Thursday, October 14, 2010

Are we at the End Time?

(I continue my examination of the end time)

Do we live in the “end time?”
Well, true to my training, I have to answer that by saying, “Yes, and No.” And, true to my stage in life, I have to answer that by saying, “My end time may not (indeed, will not) be the same as your end time.”
Allow me to explain. Frank Kermode many years ago wrote a seminal work in literary criticism called “The Sense of An Ending.” In it he postulated that the ‘ending’ of any literary work is what gave that work its deep meaning. That he argued it was the early gospel(s) that introduced this narrative drive to the literary world is neither here nor there. Nor, for the purposes of my analysis, is it necessary to limit his argument to the world of literature—that is, fiction or biography.

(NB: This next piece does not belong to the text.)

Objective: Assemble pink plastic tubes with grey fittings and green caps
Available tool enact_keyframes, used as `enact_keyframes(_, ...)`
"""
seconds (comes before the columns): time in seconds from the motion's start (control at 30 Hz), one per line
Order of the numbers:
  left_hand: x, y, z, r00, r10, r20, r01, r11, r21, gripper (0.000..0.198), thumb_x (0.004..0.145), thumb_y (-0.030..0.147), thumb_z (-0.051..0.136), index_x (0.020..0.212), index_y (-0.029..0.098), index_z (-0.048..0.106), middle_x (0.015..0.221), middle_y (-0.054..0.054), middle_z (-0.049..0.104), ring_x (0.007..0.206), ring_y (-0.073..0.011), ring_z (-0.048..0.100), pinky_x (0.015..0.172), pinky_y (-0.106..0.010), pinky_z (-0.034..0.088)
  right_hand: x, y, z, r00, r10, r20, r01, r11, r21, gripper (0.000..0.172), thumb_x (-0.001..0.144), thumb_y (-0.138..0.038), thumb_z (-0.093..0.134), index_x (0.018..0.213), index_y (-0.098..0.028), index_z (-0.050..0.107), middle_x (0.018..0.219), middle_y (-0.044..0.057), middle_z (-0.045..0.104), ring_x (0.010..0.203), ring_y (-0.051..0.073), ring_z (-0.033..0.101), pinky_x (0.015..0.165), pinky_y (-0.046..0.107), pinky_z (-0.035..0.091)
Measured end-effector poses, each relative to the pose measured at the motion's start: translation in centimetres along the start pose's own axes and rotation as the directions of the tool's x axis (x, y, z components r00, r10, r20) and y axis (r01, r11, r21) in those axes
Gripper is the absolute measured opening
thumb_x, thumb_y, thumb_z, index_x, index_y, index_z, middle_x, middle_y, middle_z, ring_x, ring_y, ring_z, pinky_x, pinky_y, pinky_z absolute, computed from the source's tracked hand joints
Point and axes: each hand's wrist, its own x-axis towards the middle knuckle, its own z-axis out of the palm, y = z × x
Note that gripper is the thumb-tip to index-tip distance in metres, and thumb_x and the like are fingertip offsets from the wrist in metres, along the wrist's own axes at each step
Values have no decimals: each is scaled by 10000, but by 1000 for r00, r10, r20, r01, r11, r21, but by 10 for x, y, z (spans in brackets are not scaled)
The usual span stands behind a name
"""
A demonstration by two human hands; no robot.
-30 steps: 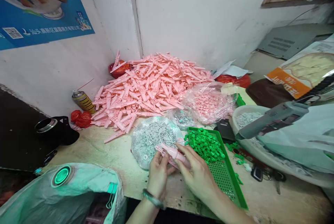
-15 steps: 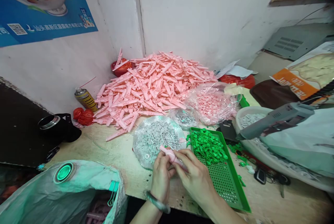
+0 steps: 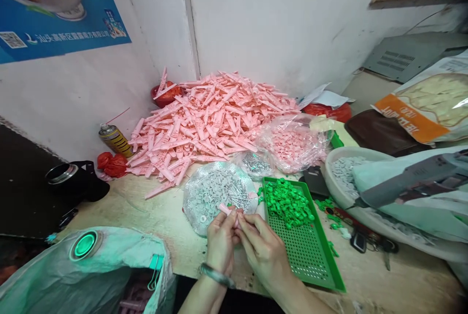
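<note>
My left hand (image 3: 221, 244), with a bangle on its wrist, and my right hand (image 3: 263, 254) meet over the workbench and pinch a pink plastic part (image 3: 225, 209). Most of that part is hidden by my fingers. Just behind my hands lies a clear bag of grey small parts and metal pins (image 3: 214, 197). To the right of my right hand is a green perforated tray (image 3: 303, 250) holding a heap of green plastic pieces (image 3: 287, 203). A large pile of long pink plastic parts (image 3: 208, 124) rises against the wall.
A clear bag of small pink parts (image 3: 292, 143) and a bag of metal bits (image 3: 256, 164) touch the pile. On the right, a glue gun (image 3: 413, 180) lies over a white basin (image 3: 338, 177). A teal sack (image 3: 84, 265) hangs at the near left edge.
My hands have closed in on each other, and the pink part is now mostly covered by my fingers. The view has shifted slightly.
</note>
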Motion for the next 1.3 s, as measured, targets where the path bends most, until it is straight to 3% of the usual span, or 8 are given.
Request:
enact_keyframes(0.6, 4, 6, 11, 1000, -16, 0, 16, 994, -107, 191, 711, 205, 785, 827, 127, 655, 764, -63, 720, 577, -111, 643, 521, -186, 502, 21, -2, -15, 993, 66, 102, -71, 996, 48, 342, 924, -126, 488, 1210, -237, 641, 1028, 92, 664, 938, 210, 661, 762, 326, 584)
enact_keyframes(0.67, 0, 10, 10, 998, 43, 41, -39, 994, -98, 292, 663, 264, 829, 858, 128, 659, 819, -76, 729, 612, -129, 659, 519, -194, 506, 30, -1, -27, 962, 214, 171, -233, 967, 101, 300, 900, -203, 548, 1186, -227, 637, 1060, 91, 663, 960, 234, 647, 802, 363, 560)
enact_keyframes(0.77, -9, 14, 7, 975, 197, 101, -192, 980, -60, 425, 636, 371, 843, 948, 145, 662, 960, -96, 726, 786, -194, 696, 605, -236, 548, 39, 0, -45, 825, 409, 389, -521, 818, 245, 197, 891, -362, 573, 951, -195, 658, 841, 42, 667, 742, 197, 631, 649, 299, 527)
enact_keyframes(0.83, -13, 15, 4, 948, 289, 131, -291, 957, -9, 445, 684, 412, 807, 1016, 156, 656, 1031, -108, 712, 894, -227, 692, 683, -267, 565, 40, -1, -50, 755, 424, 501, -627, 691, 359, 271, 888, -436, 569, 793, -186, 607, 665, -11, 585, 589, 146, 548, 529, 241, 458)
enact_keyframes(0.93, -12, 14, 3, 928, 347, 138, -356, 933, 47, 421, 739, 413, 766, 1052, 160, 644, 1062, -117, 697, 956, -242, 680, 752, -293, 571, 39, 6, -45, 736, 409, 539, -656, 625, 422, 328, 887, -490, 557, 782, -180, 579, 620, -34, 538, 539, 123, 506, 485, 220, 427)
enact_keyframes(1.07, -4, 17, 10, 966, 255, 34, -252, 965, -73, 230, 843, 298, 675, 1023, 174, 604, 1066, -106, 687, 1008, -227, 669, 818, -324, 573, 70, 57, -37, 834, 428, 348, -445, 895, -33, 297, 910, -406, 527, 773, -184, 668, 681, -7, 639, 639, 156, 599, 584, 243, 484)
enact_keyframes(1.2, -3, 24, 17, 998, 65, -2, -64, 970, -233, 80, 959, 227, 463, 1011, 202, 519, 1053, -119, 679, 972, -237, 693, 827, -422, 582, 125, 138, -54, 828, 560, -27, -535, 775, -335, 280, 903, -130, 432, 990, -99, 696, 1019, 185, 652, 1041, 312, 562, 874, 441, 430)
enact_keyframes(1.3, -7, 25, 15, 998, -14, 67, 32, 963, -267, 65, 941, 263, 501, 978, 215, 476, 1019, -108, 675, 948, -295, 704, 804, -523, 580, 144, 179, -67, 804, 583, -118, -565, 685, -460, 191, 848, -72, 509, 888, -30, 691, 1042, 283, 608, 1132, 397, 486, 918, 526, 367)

From the very beginning I have always thought that Kermode’s analysis explained to me what I sought in reading any book—whether philosophy, science, history, political science, theology, and so forth: I was captivated in good writing by the “narrative drive” of the argument; I wanted to follow the” story” as it unfolded; I wanted to be led from one point to another, until “in the end” I saw how it all fit together, how it all made sense.
So, we live in the end time in the sense that whenever we talk about things coming to a head, what we are doing is sensing that all that has gone before is culminating in this moment, and that this moment, what is happening now ,“explains” what has happened before.

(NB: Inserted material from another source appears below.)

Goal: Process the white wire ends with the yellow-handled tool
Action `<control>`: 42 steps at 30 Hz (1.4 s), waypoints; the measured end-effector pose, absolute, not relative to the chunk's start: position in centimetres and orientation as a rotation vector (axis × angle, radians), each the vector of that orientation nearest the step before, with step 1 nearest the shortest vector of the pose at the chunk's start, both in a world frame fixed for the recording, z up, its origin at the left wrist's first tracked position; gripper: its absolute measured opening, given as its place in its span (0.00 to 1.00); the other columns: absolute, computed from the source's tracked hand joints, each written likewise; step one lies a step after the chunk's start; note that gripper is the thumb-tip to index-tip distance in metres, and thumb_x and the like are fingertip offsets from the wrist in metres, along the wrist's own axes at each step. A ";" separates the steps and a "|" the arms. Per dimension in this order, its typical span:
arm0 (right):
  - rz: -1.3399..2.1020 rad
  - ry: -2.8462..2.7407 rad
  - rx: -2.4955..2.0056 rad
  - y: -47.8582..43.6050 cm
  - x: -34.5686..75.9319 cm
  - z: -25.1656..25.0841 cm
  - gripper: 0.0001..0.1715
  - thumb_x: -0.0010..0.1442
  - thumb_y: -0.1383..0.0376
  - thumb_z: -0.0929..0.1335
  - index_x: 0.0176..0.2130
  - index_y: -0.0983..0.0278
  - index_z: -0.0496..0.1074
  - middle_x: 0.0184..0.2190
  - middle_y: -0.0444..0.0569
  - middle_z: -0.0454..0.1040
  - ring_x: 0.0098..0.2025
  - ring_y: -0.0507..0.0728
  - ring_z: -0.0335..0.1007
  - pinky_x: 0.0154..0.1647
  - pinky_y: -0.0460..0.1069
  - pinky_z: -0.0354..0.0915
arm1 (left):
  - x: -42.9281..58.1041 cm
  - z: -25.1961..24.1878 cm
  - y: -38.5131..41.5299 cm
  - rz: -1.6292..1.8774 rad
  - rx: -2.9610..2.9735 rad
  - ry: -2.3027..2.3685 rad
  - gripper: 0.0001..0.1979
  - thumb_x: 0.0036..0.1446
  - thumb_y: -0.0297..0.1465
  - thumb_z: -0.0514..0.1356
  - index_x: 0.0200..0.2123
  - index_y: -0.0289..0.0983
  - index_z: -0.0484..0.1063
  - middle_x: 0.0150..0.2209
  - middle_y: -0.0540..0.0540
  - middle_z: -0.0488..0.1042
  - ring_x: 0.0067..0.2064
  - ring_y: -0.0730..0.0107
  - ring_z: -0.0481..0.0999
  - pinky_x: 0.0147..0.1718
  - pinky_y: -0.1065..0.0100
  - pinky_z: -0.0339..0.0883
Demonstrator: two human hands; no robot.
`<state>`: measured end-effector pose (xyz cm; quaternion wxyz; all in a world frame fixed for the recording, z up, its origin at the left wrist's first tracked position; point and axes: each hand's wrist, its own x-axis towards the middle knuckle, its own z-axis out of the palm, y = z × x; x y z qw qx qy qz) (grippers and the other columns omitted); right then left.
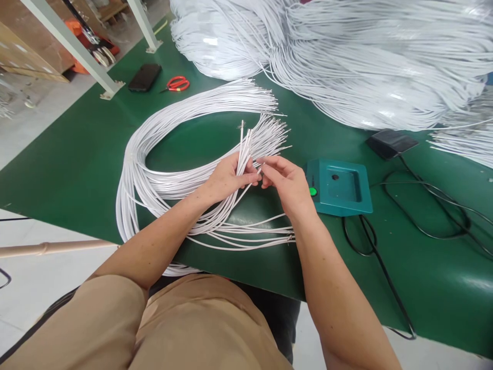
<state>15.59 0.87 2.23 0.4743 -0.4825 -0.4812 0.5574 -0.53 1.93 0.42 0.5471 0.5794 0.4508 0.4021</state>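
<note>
My left hand point(231, 177) is closed around several white cables point(243, 149), whose ends stick up above the fingers. Close beside it, my right hand point(283, 177) pinches the tip of one white cable between thumb and fingers. The two hands almost touch at the fingertips. Under and behind them lies a large curved bundle of white cables point(134, 149) on the green table point(69, 149), its cut ends pointing right. A few loose cables point(254, 239) run below my hands toward the right forearm. Fine detail at the pinched tip is too small to make out.
Right of my hands sits a teal device point(342, 187) with a green button and black cords. Big heaps of white cable point(365, 61) fill the back. Red-handled scissors point(177, 84), a dark flat object point(145, 77) and white metal posts point(77, 49) stand or lie at the left.
</note>
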 end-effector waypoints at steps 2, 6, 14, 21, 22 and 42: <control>1.349 -1.185 -1.199 1.0 15.8 2.3 0.09 0.50 0.62 0.72 0.33 0.64 0.77 0.21 0.39 0.70 0.23 0.47 0.62 0.29 0.46 0.64 | -0.5 0.4 1.9 0.956 1.385 1.062 0.15 0.47 0.31 0.68 0.30 0.36 0.63 0.28 0.52 0.72 0.30 0.75 0.75 0.31 0.73 0.65; 1.352 -1.142 -1.235 1.1 16.0 2.0 0.10 0.49 0.60 0.73 0.30 0.65 0.76 0.19 0.40 0.69 0.21 0.47 0.61 0.26 0.45 0.60 | -0.6 0.1 2.0 0.998 1.417 1.004 0.13 0.51 0.31 0.66 0.39 0.36 0.69 0.29 0.53 0.71 0.31 0.76 0.73 0.33 0.72 0.65; 1.534 -1.034 -1.230 1.1 15.7 2.2 0.10 0.46 0.68 0.69 0.20 0.62 0.63 0.14 0.35 0.56 0.16 0.46 0.48 0.18 0.45 0.61 | -0.7 0.2 1.8 0.910 1.587 1.019 0.18 0.56 0.33 0.62 0.50 0.37 0.74 0.32 0.51 0.71 0.34 0.74 0.71 0.39 0.71 0.64; 1.354 -1.225 -1.300 1.2 16.2 2.5 0.17 0.55 0.51 0.69 0.36 0.62 0.73 0.27 0.41 0.70 0.18 0.46 0.57 0.17 0.44 0.64 | -0.8 0.0 2.0 0.889 1.489 1.020 0.19 0.54 0.33 0.64 0.50 0.37 0.74 0.30 0.52 0.70 0.29 0.77 0.69 0.31 0.72 0.64; 1.327 -1.286 -1.296 1.2 16.2 2.3 0.17 0.54 0.52 0.70 0.36 0.62 0.74 0.28 0.41 0.72 0.19 0.47 0.59 0.19 0.45 0.65 | -0.8 0.1 2.0 0.890 1.460 1.020 0.19 0.53 0.33 0.65 0.49 0.36 0.74 0.29 0.52 0.71 0.29 0.77 0.68 0.30 0.73 0.64; -0.111 -2.384 -1.704 1.9 19.7 2.3 0.07 0.60 0.69 0.66 0.34 0.65 0.75 0.30 0.54 0.77 0.39 0.62 0.68 0.48 0.57 0.55 | 0.8 -1.9 3.4 0.894 1.340 1.121 0.21 0.50 0.30 0.65 0.49 0.34 0.74 0.27 0.52 0.73 0.25 0.78 0.71 0.22 0.76 0.61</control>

This is what is so terrifying about the end time: it is always and only looking backward. But this is also what is so transforming about the end time: it is what frees us from the burden of the past and delivers us to the promise of the(completely unknown) future. Of course we honor this more often in the breech than in the observance. We don’t want the present to end, we don’t want anything to “happen” that would reveal what is really going and has been going on all along.
Having just recently celebrated my 70th birthday, I am well aware that my end time has more and more a personal element to it. But that is exactly what I want to celebrate in all what follows: I want the revelation; I want my old world to pass away, violently if needs be; and I want the new heavens and the new earth to surpass anything I have ever dreamed about.